Acting in my plays always has to be precisely attuned – the actor has to both exactly memorise the complex flow of verbatim text, but they also have to be very clear about the function of this particular section of the text within the play as a whole. I try to be attentive to the beats and micro rhythms within each section, how the focus and attention of the speakers shifts and what the perspective of this character adds to the bigger picture of the world explored within the play. I try and select characters whose perspectives and experiences diverge – approaching events from multiple angles to build complex pictures of often-complex problems. 

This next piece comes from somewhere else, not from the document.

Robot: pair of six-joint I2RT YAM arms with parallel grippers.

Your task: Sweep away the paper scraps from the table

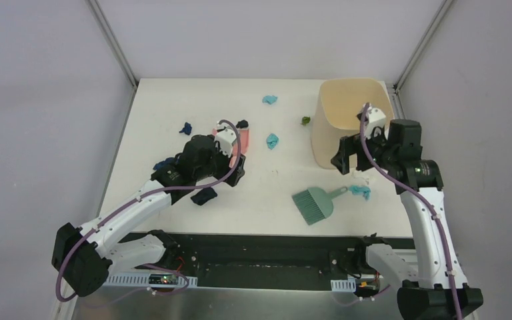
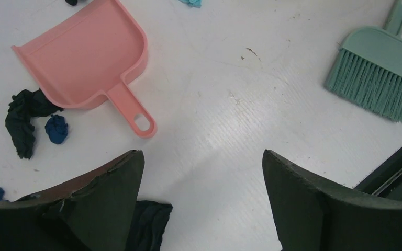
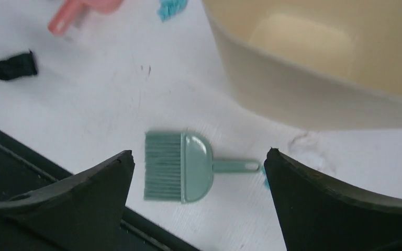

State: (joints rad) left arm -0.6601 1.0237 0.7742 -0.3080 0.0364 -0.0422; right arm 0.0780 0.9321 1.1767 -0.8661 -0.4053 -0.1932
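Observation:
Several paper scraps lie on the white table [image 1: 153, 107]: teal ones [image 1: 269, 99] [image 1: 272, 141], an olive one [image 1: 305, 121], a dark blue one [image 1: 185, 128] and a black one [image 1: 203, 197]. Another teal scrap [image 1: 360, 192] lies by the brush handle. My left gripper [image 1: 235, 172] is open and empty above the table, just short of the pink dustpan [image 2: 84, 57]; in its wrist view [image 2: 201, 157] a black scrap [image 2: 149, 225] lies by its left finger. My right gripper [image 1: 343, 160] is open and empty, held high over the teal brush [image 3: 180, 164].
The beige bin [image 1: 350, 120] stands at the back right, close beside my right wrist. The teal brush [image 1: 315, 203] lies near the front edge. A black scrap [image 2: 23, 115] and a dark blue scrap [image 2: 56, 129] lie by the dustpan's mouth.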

My most regular director’s note with actors is ‘think the thoughts’. What I mean by this is that the confusing jumble of words that comprises the text is in fact the way in which the character is trying to communicate their experiences to the interviewer. A kind of a ‘talking thinking’. All of the ‘ums’ and ‘ahs’ are not a gimmick. They are rather the vocalised process of the character thinking through complicated or emotionally difficult stories. This struggle to articulate, to find the right words to use is in fact the most crucial part of the play. This reminds us that these characters are in fact real people, communicating real struggles. Acting verbatim carries with it a responsibility to create empathy for these real people, and to do them justice. This is rarely easy to achieve, but when it works the results can be profound.


[1] This is how the Malaysian director Mark Teh of Five Arts Centre has recently described the mode of my interview-based plays Quiet Faith (2014) and Grace Under Pressure (2017)

[2] See for instance Dreysse, Miriam and Malzacher, Florian (eds) Experts of the Everyday. The Theatre of Rimini Protokoll (Alexander Verlag, 2007)


David Williams is a Melbourne-based theatre artist whose works open spaces for public conversation about political and social issues. David holds a PhD from UNSW, was the founder and artistic leader of the performance group version 1.0 (1998-2012), and is currently the director of Alternative Facts Pty Ltd. He was the Curator of the 2015 Australian Theatre Forum, and his theatre works have won Helpmann, Green Room and Drovers’ Awards.

Over the past two decades he has crafted evocative performances from found materials such as interviews, archives, and transcripts of public inquiries. His recent works include Quiet Faith, built around conversations with Australian Christians about religion and public life, Grace Under Pressure (co-written with Paul Dwyer), based on interviews with doctors and nurses about hospital workplace cultures, and Smurf In Wanderland, an autobiographical work about football fandom. Most recently, his solo performance Smaller (Take Over! 2020) was nominated for a Green Room award.